* Exercise goal: Only the lines below between the ones containing "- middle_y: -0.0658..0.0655" and "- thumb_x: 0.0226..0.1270", inclusive, are to be reproduced, each exactly as it stands.

*** Records shown Section Begins ***

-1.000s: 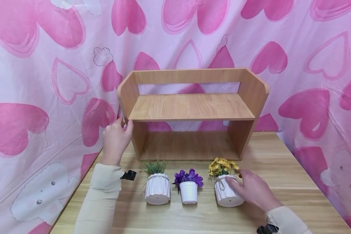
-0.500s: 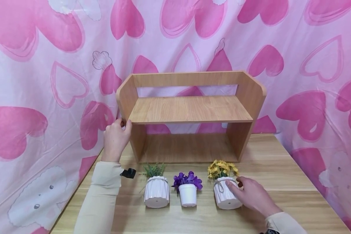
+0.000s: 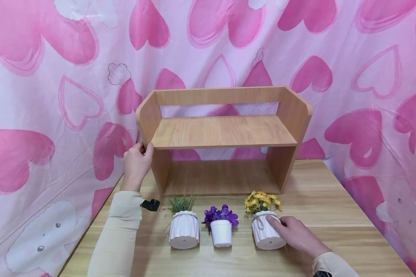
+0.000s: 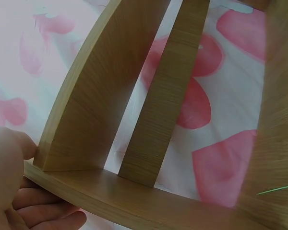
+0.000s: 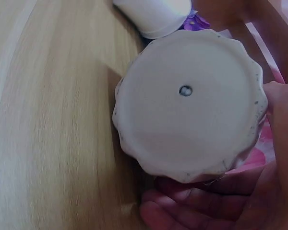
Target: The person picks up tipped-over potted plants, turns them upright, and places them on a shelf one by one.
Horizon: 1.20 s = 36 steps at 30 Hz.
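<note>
My left hand point(image 3: 137, 163) grips the left side panel of a two-tier wooden desk shelf point(image 3: 225, 130), thumb at the front edge. In the left wrist view, the curled fingers point(image 4: 43, 206) lie along the outer side of that panel. On the right, my right hand point(image 3: 299, 234) holds a ribbed white flowerpot point(image 3: 267, 232) lying on its side, with yellow flowers point(image 3: 261, 201) pointing toward the shelf. The right wrist view faces the pot's scalloped base point(image 5: 187, 129), the hand's fingers point(image 5: 182, 206) bent round its side.
Between the hands, a smaller white pot point(image 3: 222, 232) with purple flowers point(image 3: 222, 215) and a ribbed white pot point(image 3: 184, 231) with green grass point(image 3: 181, 203) lie on the wooden table point(image 3: 332, 215). A pink heart-patterned curtain point(image 3: 201, 57) hangs behind and beside the shelf.
The scene has shifted slightly down and left in the head view. Both hands keep their places on the shelf panel and the yellow-flower pot.
</note>
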Each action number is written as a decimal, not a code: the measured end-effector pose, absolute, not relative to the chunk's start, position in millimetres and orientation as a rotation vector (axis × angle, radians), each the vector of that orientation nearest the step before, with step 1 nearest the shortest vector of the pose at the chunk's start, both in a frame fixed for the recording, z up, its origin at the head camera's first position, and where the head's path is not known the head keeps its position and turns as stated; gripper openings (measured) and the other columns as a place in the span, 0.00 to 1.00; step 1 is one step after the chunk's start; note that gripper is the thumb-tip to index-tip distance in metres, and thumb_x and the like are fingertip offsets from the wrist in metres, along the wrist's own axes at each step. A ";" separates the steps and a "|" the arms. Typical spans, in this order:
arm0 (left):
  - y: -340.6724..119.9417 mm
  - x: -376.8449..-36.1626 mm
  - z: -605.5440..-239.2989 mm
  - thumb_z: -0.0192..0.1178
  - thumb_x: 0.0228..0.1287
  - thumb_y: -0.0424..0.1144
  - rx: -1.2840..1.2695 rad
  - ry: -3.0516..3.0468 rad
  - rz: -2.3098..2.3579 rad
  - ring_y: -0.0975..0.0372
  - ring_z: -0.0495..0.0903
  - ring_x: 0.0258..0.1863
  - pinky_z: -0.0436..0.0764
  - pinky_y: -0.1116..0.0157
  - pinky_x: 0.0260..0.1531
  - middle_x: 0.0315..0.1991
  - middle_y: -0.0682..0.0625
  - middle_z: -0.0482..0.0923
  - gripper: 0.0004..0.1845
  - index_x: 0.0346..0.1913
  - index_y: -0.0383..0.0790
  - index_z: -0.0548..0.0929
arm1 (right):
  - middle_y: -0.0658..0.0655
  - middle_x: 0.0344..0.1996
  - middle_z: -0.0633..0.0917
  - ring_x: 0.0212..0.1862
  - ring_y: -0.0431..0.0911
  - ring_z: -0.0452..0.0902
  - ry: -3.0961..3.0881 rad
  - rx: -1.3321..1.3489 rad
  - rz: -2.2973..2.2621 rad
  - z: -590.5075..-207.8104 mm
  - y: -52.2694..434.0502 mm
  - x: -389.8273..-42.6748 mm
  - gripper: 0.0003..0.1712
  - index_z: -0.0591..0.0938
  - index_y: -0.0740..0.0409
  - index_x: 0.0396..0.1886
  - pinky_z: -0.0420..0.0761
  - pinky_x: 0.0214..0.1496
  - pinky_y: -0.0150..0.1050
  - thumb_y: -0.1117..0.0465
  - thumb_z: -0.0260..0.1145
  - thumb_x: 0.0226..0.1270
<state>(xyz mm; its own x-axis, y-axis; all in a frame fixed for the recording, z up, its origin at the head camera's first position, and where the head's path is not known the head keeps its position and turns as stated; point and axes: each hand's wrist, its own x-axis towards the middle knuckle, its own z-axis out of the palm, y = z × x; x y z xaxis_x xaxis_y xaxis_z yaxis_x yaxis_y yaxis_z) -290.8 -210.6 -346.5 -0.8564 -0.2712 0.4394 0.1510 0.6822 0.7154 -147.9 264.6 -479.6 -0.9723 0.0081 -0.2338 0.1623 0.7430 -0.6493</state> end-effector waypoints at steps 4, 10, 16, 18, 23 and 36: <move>-212.6 -291.4 -347.9 0.56 0.81 0.53 0.104 -2.357 -1.154 0.41 0.89 0.58 0.88 0.42 0.58 0.60 0.32 0.87 0.28 0.66 0.32 0.85 | 0.54 0.34 0.88 0.38 0.46 0.80 2.686 0.164 -1.107 -481.5 263.7 -149.9 0.38 0.89 0.62 0.44 0.81 0.41 0.40 0.30 0.57 0.80; -213.8 -292.9 -349.3 0.56 0.81 0.53 0.118 -2.349 -1.230 0.41 0.87 0.62 0.85 0.43 0.62 0.64 0.32 0.85 0.29 0.69 0.32 0.83 | 0.54 0.33 0.89 0.39 0.45 0.80 2.625 0.200 -1.201 -483.1 263.3 -150.7 0.36 0.89 0.62 0.41 0.80 0.42 0.39 0.33 0.57 0.81; -212.7 -295.6 -350.4 0.55 0.82 0.52 0.122 -2.335 -1.229 0.41 0.88 0.60 0.87 0.43 0.61 0.62 0.32 0.86 0.28 0.68 0.32 0.83 | 0.54 0.35 0.90 0.41 0.45 0.81 2.610 0.229 -1.227 -483.7 262.6 -150.8 0.38 0.90 0.64 0.44 0.81 0.45 0.38 0.32 0.58 0.80; -212.4 -296.6 -350.7 0.55 0.82 0.52 0.124 -2.332 -1.223 0.41 0.88 0.59 0.88 0.42 0.59 0.61 0.32 0.86 0.28 0.68 0.32 0.84 | 0.54 0.36 0.90 0.43 0.45 0.82 2.610 0.234 -1.230 -484.5 262.8 -150.8 0.39 0.90 0.65 0.46 0.81 0.47 0.39 0.32 0.58 0.80; -211.3 -298.9 -351.2 0.55 0.82 0.51 0.132 -2.329 -1.224 0.42 0.89 0.57 0.88 0.42 0.58 0.60 0.33 0.87 0.27 0.67 0.34 0.85 | 0.57 0.41 0.91 0.46 0.47 0.83 2.630 0.233 -1.217 -486.7 264.8 -150.0 0.42 0.88 0.70 0.52 0.83 0.50 0.41 0.32 0.57 0.81; -211.1 -300.1 -351.5 0.54 0.82 0.51 0.129 -2.323 -1.237 0.42 0.88 0.58 0.87 0.42 0.60 0.60 0.32 0.87 0.27 0.67 0.34 0.85 | 0.53 0.36 0.89 0.40 0.44 0.81 2.641 0.265 -1.296 -488.7 261.6 -145.8 0.39 0.88 0.67 0.53 0.80 0.43 0.37 0.33 0.59 0.81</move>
<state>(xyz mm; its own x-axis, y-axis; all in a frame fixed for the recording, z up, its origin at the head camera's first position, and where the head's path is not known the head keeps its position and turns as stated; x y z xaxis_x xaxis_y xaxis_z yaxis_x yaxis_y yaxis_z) -300.1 -211.1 -351.5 -0.8698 -0.3089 0.3849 0.1471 0.5822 0.7997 -145.8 261.6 -488.7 -0.9665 0.0768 -0.2448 0.2407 0.6023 -0.7611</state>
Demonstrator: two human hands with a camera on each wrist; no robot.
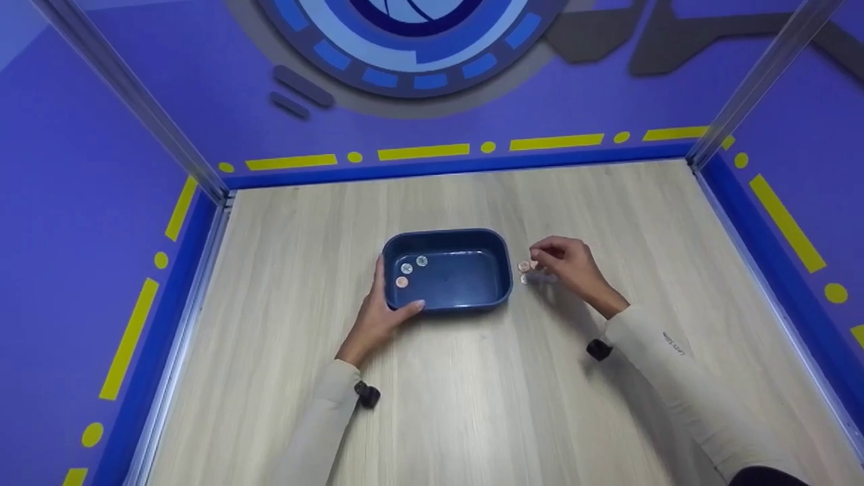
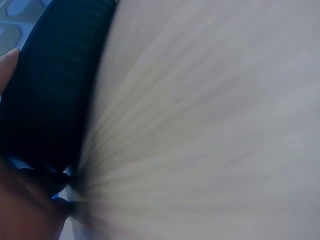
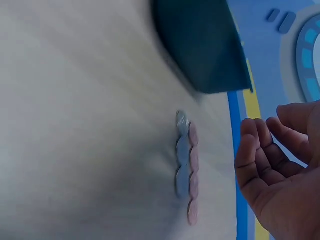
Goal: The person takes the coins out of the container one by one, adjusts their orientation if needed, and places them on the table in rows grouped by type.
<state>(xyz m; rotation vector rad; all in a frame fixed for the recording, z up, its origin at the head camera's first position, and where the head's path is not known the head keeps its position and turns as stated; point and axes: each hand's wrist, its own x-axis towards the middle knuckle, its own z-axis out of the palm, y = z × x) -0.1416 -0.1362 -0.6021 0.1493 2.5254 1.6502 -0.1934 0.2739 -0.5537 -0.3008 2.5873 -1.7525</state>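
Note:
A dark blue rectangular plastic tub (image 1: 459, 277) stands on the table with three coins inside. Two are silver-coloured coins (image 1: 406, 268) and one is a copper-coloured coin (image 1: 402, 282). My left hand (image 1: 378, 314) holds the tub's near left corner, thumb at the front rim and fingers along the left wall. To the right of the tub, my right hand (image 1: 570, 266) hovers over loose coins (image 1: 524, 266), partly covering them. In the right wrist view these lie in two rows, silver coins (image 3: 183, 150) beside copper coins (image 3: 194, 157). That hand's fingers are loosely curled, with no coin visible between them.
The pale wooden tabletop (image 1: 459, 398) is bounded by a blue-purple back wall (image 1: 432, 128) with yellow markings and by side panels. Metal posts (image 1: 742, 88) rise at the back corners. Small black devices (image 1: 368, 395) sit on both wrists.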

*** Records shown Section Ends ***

* Expected answer:
  - middle_y: -0.0658..0.0655
  - middle_x: 0.0344..0.1996
  - middle_z: -0.0633..0.0917
  - ring_x: 0.0212..0.1862
  - ring_y: -0.0431..0.0911
  - ring_z: -0.0452..0.0902
  - ry: -3.0961..3.0881 rad
  - rx: -1.3321..1.3489 rad
  - rz: -2.2973..2.2621 rad
  - z: -590.5075..-207.8104 mm
  - y: -52.2694..434.0502 mm
  - x: -389.8273..-42.6748 mm
  - gripper: 0.0003..0.1712
  - index_z: -0.0591..0.0938
  - index_y: -0.0740..0.0409
  - index_x: 0.0396..0.1886
  - pinky_z: -0.0420..0.0761
  - pinky_x: 0.0214..0.1496
  - pinky_y: -0.0150..0.1050
  - thumb_y: -0.1117..0.0465
  - thumb_z: -0.0260..0.1145
  - thumb_x: 0.0226..0.1270

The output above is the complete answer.